Analysis of FBI Reports: China more likely to have Hillary’s emails, not Russia

From an analysis of the FBI document dump (Part 1, Part 2) concerning Hillary’s email use and her foreign travel schedule, it is apparent that the Chinese are more likely to have gained access to Hillary’s emails than Russia. Other countries would have had opportunities as well.

Hillary’s email server was most vulnerable from mid to late January to late March 2009, when the email server used was an older Apple machine for her hdr22@c1intonemai1.com email account. During that time, there was no encryption of her login ID or password. From the FBI report (page 27 of Part 1):

Investigation determined Clinton's clintonemail.com e-mail traffic was potentially vulnerable to compromise when she first began using her personal account in January 2009. It was not until late March 2009, when the Pagliano Server was set up and an SSL certificate was acquired for the clintonemail.com domain -- providing encryption of login credentials, but not e-mail content stored on the server -- that access to the server was afforded an added layer of security.

That means that when she traveled abroad, anytime her Blackberry was turned on, it would periodically send her login and password in the clear to connect to the server. Specifically, Hillary traveled to Beijing, China on February 20-21, 2009 during this time period.  The Chinese government controls the telephone service so it would have been relatively easy to obtain her login credentials if her phone were turned on and connected to the local telephone service at any time during the trip.

The State Department has a mobile security team that warned Hillary and her staff about the risk of using mobile devices abroad. From the report (page 14 of Part 1)

Clinton and her immediate staff were notified of foreign travel risks and were warned that digital threats began immediately upon landing in a foreign country, since connection of a mobile device to a local network provides opportunities for foreign adversaries to intercept voice and e-mail transmissions. The State Mobile Communications (MC) Team was responsible for establishing secure mobile voice and data communications for Clinton and her team when they were traveling domestically and abroad. When the security climate required, the State MC was capable of [REDACTED] could be received and viewed by Clinton and/or her designated staff.
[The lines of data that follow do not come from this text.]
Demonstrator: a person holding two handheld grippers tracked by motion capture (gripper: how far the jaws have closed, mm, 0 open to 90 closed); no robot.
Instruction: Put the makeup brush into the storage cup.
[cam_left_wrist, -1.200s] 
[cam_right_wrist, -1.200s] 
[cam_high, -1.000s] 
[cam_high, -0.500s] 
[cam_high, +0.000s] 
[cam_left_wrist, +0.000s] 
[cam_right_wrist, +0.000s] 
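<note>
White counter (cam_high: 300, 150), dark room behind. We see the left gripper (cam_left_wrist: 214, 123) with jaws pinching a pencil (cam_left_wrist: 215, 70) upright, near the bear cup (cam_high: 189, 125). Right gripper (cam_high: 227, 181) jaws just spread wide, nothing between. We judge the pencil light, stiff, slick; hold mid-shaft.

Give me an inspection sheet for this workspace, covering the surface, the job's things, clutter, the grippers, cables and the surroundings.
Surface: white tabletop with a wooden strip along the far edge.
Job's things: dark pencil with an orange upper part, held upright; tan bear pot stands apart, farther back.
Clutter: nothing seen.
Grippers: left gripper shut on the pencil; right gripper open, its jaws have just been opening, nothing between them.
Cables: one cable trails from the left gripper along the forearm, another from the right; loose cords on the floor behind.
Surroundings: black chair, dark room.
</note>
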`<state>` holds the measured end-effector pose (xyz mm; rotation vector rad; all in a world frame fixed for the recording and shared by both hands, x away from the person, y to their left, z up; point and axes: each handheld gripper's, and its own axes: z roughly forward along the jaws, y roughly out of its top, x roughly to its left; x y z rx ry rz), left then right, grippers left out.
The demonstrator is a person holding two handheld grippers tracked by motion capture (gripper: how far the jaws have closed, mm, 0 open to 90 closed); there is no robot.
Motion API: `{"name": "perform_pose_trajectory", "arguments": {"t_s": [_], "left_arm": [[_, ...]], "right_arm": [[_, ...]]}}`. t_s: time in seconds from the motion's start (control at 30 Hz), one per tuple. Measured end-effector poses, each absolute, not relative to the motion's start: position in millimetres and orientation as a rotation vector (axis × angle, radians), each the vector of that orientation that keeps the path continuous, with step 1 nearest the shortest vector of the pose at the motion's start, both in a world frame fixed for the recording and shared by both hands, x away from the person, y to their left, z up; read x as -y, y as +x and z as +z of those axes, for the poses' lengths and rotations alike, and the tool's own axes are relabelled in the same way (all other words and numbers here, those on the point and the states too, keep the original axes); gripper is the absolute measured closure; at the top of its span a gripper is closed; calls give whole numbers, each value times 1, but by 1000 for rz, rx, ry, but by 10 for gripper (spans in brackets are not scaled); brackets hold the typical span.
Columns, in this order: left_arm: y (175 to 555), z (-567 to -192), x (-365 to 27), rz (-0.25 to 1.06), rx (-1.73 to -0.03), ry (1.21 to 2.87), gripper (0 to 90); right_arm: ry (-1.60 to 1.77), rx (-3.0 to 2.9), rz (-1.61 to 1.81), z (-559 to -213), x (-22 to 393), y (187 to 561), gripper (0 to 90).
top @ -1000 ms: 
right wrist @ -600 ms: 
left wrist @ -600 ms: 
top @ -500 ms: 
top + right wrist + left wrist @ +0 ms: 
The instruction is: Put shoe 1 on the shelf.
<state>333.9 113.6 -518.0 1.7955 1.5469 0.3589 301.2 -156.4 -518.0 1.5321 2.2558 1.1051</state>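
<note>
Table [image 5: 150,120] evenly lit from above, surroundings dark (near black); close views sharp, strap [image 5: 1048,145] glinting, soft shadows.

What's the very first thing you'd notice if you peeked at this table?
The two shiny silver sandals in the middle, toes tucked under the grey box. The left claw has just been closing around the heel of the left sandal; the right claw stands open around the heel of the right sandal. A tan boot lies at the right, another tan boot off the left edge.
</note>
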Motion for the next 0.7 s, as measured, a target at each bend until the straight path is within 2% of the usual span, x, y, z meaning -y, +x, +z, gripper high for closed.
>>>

It is not clear to what extent the Mobile Communications Team could have prevented intrusion by the Chinese since a REDACTED portion apparently covers the methods to secure communications. Given Hillary’s reckless disregard for security measures, it is possible that the MC Team was unable to shield Hillary’s email use from interception.

If the Chinese did gain access, it is unlikely it would have been noticed, since there was only limited monitoring for attempted intrusions into the server. Bryan Pagliano was the IT tech who helped to transition Hillary’s email account from Apple to a Windows server.  From the FBI report (page 28, of Part 1)

When asked about the maintenance and security of the server system he administered, Pagliano stated there were no security breaches, but he was aware there were many failed login attempts, which he referred to as brute force attacks. He added that the failed attempts increased over the life of the Pagliano Server, and he set up the server's logs to alert [Bill Clinton IT aide Justin] Cooper when they occurred. Pagliano knew the attempts were potential attackers because the credentials attempting to log in did not match legitimate users on the system. Pagliano could not recall if a high volume of failed login attempts emanated from any specific country.

Therefore, if the Chinese had the correct ID and Password, they could have monitored the email server undetected since Pagliano, and Cooper were only looking for failed login attempts.

Even after the server was upgraded to encrypt login credentials, if Hillary used the same password, the Chinese could still access her emails.

Besides China, other governments would have had the opportunity to gain access to Hillary’s emails. During the vulnerable period from January 2009 to late March 2009, Hillary traveled to Japan, Indonesia, South Korea, Egypt, Israel, Palestinian Authority, Belgium, Switzerland (where she met with Russian Foreign Secretary Lavrov), Turkey and Mexico. Any of those countries could have gained access to her emails.

These FBI reports help to clarify the extent to which Hillary’s reckless use of an unsecured email server put our country’s secrets at risk of interception by foreign adversaries. It is also of concern that the FBI resorted to the time honored Washington practice of dumping damaging documents on Fridays ahead of national holidays where the damage can be minimized. This demonstrates the extent to which the FBI has been politicized, which is another reason to doubt the impartiality of Director James Comey’s decision to not refer Hillary’s email case to the Justice Department.